> _What you have to do_
Go through the data below and transcribe it exactly. Omit the images.

+ + +

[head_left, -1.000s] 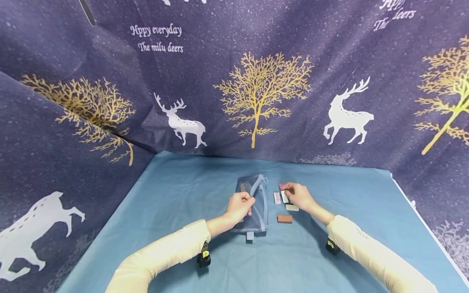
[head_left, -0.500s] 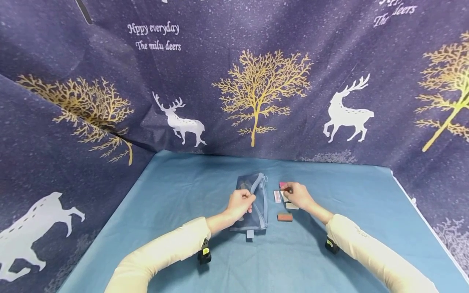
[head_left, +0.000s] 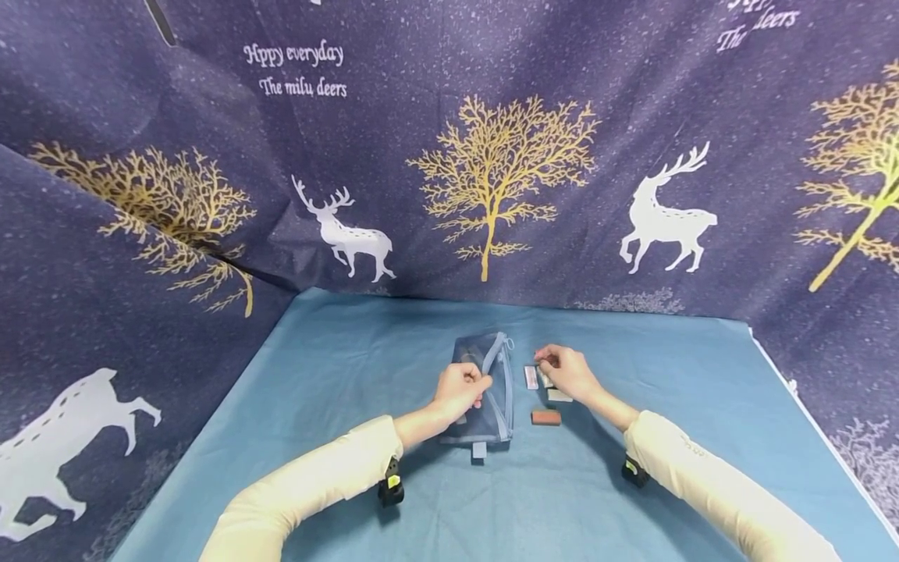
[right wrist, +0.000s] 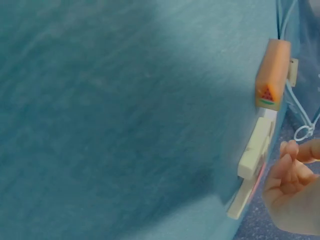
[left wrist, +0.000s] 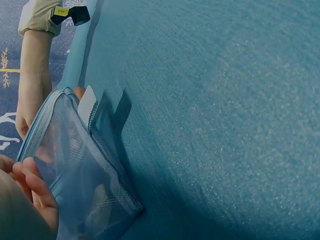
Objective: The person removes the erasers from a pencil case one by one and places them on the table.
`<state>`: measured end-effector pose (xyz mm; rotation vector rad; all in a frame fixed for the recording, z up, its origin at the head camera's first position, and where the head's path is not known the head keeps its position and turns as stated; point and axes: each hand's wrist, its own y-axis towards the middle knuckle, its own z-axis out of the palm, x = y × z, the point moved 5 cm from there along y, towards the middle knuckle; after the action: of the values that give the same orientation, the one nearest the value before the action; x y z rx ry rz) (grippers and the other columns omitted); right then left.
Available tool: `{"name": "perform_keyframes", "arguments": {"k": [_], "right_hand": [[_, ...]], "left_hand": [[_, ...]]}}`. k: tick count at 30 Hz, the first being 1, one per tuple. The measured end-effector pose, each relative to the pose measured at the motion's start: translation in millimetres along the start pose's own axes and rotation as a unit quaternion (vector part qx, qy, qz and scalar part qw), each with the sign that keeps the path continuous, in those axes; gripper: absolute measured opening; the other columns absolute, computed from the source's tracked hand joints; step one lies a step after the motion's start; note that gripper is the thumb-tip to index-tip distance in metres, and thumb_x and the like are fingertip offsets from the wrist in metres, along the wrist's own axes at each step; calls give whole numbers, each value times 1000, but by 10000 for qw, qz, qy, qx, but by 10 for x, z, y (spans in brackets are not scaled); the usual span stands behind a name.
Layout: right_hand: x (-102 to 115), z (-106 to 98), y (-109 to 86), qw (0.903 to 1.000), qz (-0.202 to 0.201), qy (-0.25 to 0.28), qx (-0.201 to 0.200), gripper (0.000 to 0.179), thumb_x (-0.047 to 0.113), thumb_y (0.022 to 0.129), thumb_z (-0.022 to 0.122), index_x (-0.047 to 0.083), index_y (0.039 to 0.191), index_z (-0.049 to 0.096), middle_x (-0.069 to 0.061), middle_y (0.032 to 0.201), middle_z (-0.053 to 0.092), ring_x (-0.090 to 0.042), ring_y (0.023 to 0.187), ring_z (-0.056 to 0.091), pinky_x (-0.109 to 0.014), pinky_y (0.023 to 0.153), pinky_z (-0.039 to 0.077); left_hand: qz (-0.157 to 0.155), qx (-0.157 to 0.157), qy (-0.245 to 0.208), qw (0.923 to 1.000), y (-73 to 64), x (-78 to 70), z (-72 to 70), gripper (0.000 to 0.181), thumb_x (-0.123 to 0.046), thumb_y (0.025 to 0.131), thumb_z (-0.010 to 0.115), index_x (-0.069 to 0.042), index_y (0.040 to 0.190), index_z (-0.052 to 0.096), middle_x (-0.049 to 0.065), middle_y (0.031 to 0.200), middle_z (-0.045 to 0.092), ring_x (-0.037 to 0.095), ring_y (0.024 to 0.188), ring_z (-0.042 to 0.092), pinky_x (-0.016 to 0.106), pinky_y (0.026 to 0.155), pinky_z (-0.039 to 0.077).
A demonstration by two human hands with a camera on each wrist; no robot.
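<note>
A translucent blue mesh zip pouch [head_left: 485, 430] lies mid-table, its zipper side facing right. My left hand [head_left: 460, 390] pinches the pouch's edge near the zipper; in the left wrist view the mesh [left wrist: 75, 165] stands raised beside the fingers. My right hand [head_left: 570, 373] hovers just right of the pouch, fingertips drawn together over the far end of a group of small block-shaped erasers. Whether anything sits between those fingertips I cannot tell. Around it lie a pale pink-and-white eraser [head_left: 531, 378], a cream eraser [head_left: 559, 396] and an orange one with a watermelon print [right wrist: 272, 75].
Blue cloth [head_left: 604, 499] covers the table. Dark curtains with deer and trees [head_left: 492, 179] rise behind and at the left. Small objects show dimly through the pouch's mesh. A ring pull [right wrist: 303, 132] hangs at the pouch's far end.
My right fingertips have shifted slightly away from me and left, over where the pink eraser showed; it is now out of sight. My left hand keeps its grip on the pouch.
</note>
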<state>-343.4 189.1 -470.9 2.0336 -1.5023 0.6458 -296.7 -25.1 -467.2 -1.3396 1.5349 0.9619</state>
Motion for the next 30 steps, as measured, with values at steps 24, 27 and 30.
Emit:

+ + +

> _Solution below_
[head_left, -1.000s] 
[head_left, -0.500s] 
[head_left, +0.000s] 
[right wrist, +0.000s] 
[left wrist, +0.000s] 
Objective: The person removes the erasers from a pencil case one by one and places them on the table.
`<state>`: measured end-effector pose (xyz mm; rotation vector rad; all in a frame fixed for the recording, z up, its origin at the head camera's first position, and where the head's path is not known the head keeps its position and turns as stated; point and axes: each hand's wrist, its own y-axis towards the middle knuckle, its own z-axis out of the palm, x = y × z, the point moved 5 cm from there along y, towards the middle knuckle; after the action: of the values that give the same orientation, the one nearest the value before the action; x y z rx ry rz) (grippers and the other columns omitted); right then left.
Available tool: `{"name": "perform_keyframes", "arguments": {"k": [_], "right_hand": [[_, ...]], "left_hand": [[_, ...]]}}`. k: tick count at 30 Hz, the first being 1, one per tuple. The measured end-effector pose, each relative to the pose measured at the motion's start: translation in millimetres along the start pose's own axes and rotation as a unit quaternion (vector part qx, qy, qz and scalar part qw), each with the sign that keeps the path continuous, in those axes; gripper: absolute measured opening; the other columns absolute, computed from the source's tracked hand joints; step one lies a step after the motion's start; note that gripper is the thumb-tip to index-tip distance in metres, and thumb_x and the like are fingertip offsets from the wrist in metres, along the wrist's own axes at each step; calls give whole numbers, each value times 1000, but by 10000 for qw, qz, qy, qx, but by 10 for x, z, y (spans in brackets are not scaled); the usual span stands behind a name.
Layout: right_hand: x (-102 to 115), z (-106 to 98), y (-109 to 86), qw (0.903 to 1.000), qz (-0.202 to 0.201), qy (-0.25 to 0.28), qx (-0.201 to 0.200), gripper (0.000 to 0.179), thumb_x (-0.047 to 0.113), thumb_y (0.022 to 0.129), thumb_z (-0.022 to 0.122), index_x (-0.047 to 0.083), index_y (0.039 to 0.191), index_z (-0.049 to 0.096), middle_x (-0.069 to 0.061), middle_y (0.032 to 0.201), middle_z (-0.053 to 0.092), ring_x (-0.090 to 0.042), ring_y (0.023 to 0.187), ring_z (-0.056 to 0.091), pinky_x (-0.109 to 0.014), pinky_y (0.023 to 0.153), pinky_z (-0.039 to 0.077); left_hand: qz (-0.157 to 0.155), qx (-0.157 to 0.157), qy (-0.245 to 0.208), qw (0.923 to 1.000), y (-73 to 64), x (-78 to 70), z (-72 to 70), gripper (0.000 to 0.181), thumb_x (-0.123 to 0.046), thumb_y (0.025 to 0.131), thumb_z (-0.010 to 0.115), index_x (-0.069 to 0.042), index_y (0.040 to 0.190), index_z (-0.052 to 0.096), middle_x (-0.049 to 0.065), middle_y (0.031 to 0.200), middle_z (-0.045 to 0.092), ring_x (-0.037 to 0.095), ring_y (0.024 to 0.188), ring_z (-0.042 to 0.092), pinky_x (-0.016 to 0.106), pinky_y (0.026 to 0.155), pinky_z (-0.039 to 0.077).
A demonstration by two human hands with a camera on each wrist; no robot.
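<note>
A translucent blue mesh zip pouch [head_left: 485, 430] lies mid-table, its zipper side facing right. My left hand [head_left: 460, 390] pinches the pouch's edge near the zipper; in the left wrist view the mesh [left wrist: 75, 165] stands raised beside the fingers. My right hand [head_left: 570, 373] hovers just right of the pouch, fingertips drawn together over the far end of a group of small block-shaped erasers. Whether anything sits between those fingertips I cannot tell. Around it lie a pale pink-and-white eraser [head_left: 531, 378], a cream eraser [head_left: 559, 396] and an orange one with a watermelon print [right wrist: 272, 75].
Blue cloth [head_left: 604, 499] covers the table. Dark curtains with deer and trees [head_left: 492, 179] rise behind and at the left. Small objects show dimly through the pouch's mesh. A ring pull [right wrist: 303, 132] hangs at the pouch's far end.
My right fingertips have shifted slightly away from me and left, over where the pink eraser showed; it is now out of sight. My left hand keeps its grip on the pouch.
</note>
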<state>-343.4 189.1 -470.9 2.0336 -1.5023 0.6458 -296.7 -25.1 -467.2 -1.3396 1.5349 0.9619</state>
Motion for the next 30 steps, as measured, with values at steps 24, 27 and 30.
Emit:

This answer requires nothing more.